Narcissism or status inflation (real or artificial) is a desperate attempt of a low-status person to integrate back into society by seeking praise and external validation.
If someone has low self-worth and they start rising in status, they tend to self-sabotage.
For example, when a person dates someone out of their league, they tend to feel insecure and find ways to sabotage the relationship.
The same thing happens to people who win the lottery. They lose the money quickly because they don’t believe they deserve that much money.
Someone whose personality is controlled by shame worries excessively about what others think of them, to the point that they hardly make their own decisions.
“What will people think?” is the filter they have to run their decisions through.
They also worry about failing and making mistakes. They have a fixed mindset and find it hard to accept that making mistakes is a normal part of learning. Again, like a perfectionist, making mistakes triggers their shame wound.
Addictive behaviors are distractions from our real emotions and identity. When your identity is negative and laden with shame, it’s easier to indulge in pleasurable distractions than face who you are.
16. Codependence and independence
A codependent partner in a relationship clings to and over-identifies with their partner. This is because their own identity to too shameful to cling to.
A hyper-independent overachiever, like a narcissist, is overcompensating for their internal sense of shame.
17. People pleaser
If you do things to please others, they’ll likely see you positively (status gain). Do it too much, and they’ll sense you’re doing it from a place of inferiority and take advantage of you.
High-status people please others, and others willingly please them. There’s no such reciprocity in one-sided people-pleasing.
C) Emotional states
Internalized shame breeds anger and resentment towards society. No one wants to be declared low-status and excluded.
People with internalized shame are like walking time bombs ready to explode when their shame wound gets triggered.
Shame-prone people tend to overreact and lash out at others. Their lashing out is disproportionate to the situation because shame is fueling it.
Unfortunately, some shame-prone people get so angry with those they feel excluded by (or those they want to exclude) that they go on killing sprees.
19. Social anxiety
Social anxiety is shame avoidance. Avoiding social situations is the ultimate ‘hiding’ behavior.

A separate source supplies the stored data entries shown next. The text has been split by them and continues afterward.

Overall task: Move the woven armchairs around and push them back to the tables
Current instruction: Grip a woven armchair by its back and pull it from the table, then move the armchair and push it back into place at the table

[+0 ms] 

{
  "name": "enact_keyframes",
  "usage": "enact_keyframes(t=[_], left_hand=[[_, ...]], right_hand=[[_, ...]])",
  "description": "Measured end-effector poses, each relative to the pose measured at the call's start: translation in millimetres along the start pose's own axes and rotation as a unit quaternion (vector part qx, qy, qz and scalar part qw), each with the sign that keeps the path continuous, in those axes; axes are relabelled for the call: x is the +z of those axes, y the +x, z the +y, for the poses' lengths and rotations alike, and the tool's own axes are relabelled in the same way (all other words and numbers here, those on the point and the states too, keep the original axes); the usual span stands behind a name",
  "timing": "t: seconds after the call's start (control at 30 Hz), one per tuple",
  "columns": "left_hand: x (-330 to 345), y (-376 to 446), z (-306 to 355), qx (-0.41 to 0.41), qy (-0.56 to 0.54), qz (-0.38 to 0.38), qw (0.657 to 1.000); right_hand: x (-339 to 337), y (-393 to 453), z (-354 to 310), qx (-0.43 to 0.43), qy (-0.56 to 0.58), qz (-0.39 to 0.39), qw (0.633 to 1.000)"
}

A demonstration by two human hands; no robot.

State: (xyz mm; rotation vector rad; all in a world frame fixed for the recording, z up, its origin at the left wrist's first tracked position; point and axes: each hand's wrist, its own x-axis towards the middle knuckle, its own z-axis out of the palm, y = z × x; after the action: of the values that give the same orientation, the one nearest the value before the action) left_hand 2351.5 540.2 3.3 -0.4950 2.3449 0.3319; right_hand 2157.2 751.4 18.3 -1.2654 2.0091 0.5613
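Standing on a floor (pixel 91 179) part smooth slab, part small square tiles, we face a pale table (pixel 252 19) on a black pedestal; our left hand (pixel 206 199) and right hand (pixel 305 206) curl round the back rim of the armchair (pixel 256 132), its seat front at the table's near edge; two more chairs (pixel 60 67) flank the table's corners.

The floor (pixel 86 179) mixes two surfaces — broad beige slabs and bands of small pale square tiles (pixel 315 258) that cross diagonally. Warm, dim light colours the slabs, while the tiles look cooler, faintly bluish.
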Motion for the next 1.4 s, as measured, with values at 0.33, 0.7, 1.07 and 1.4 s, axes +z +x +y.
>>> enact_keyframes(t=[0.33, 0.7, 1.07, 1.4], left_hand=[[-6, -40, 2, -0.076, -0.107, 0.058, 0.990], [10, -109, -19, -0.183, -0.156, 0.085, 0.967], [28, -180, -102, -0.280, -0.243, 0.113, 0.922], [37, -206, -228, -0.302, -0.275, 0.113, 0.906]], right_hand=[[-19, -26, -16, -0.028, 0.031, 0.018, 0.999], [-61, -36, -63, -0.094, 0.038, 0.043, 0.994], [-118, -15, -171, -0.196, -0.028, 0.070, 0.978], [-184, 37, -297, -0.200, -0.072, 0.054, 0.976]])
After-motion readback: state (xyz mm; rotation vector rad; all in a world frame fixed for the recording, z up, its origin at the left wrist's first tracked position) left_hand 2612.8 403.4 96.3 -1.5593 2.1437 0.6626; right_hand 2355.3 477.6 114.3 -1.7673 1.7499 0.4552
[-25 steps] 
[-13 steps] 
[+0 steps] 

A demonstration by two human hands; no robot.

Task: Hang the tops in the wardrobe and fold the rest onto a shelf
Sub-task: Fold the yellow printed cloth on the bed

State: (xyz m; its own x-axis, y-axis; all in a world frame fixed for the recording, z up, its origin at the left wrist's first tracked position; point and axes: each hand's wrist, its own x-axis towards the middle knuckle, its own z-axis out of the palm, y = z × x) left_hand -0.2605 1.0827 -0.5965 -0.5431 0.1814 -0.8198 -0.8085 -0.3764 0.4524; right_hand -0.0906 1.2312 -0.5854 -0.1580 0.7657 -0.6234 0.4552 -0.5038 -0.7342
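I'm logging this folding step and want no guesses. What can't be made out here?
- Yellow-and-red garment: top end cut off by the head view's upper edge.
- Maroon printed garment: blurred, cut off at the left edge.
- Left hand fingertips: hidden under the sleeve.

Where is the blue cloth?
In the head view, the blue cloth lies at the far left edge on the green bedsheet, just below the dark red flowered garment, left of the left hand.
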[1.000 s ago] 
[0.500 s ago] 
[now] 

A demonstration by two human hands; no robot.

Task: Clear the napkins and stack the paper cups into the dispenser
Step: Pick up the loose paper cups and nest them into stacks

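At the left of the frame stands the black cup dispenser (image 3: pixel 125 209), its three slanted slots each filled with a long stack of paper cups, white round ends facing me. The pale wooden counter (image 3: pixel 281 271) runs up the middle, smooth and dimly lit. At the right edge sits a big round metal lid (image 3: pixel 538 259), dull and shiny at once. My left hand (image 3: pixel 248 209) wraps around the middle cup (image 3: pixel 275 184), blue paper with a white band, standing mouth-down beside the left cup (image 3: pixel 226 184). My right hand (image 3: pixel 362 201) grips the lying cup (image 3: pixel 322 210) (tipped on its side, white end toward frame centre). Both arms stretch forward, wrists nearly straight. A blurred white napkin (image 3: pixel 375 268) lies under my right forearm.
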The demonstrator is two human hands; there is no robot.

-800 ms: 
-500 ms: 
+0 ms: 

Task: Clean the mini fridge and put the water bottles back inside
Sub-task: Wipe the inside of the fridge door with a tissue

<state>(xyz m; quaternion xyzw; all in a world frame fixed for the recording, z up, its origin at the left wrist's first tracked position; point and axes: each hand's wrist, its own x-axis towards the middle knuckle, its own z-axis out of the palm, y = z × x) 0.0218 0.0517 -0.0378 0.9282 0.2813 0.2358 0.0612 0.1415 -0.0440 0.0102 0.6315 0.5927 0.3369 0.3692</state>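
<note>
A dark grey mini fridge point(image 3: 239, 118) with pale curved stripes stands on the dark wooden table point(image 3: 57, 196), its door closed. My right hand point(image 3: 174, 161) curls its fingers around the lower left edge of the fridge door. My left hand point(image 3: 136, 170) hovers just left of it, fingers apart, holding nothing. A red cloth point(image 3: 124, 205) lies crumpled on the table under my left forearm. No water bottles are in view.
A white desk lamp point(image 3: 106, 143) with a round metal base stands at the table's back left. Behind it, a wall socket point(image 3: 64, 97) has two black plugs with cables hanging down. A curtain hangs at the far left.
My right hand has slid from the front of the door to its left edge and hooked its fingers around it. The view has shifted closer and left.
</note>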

Someone who gets anxious before speaking in public doesn’t want to make mistakes and feel shame. Social anxiety, like shame, is a behavior inhibitor. Your mind’s like:
“Wait! Are you sure you won’t mess up that presentation?”
Depression is the result of ongoing, unresolved major life problems.
High-status people can solve many of their problems thanks to their high status and access to resources. Low-status people tend to have the most problems and are the most depressed.
- Gilbert, P. (1997). The evolution of social attractiveness and its role in shame, humiliation, guilt and therapy. British journal of medical psychology, 70(2), 113-147.
- Durkee, P. K., Lukaszewski, A. W., & Buss, D. M. (2019). Pride and shame: Key components of a culturally universal status management system. Evolution and Human Behavior, 40(5), 470-478.
- Gilbert, P. (2019). Distinguishing shame, humiliation and guilt: An evolutionary functional analysis and compassion focused interventions. The bright side of shame: Transforming and growing through practical applications in cultural contexts, 413-431.
- Breggin, P. R. (2015). The biological evolution of guilt, shame and anxiety: A new theory of negative legacy emotions. Medical hypotheses, 85(1), 17-24.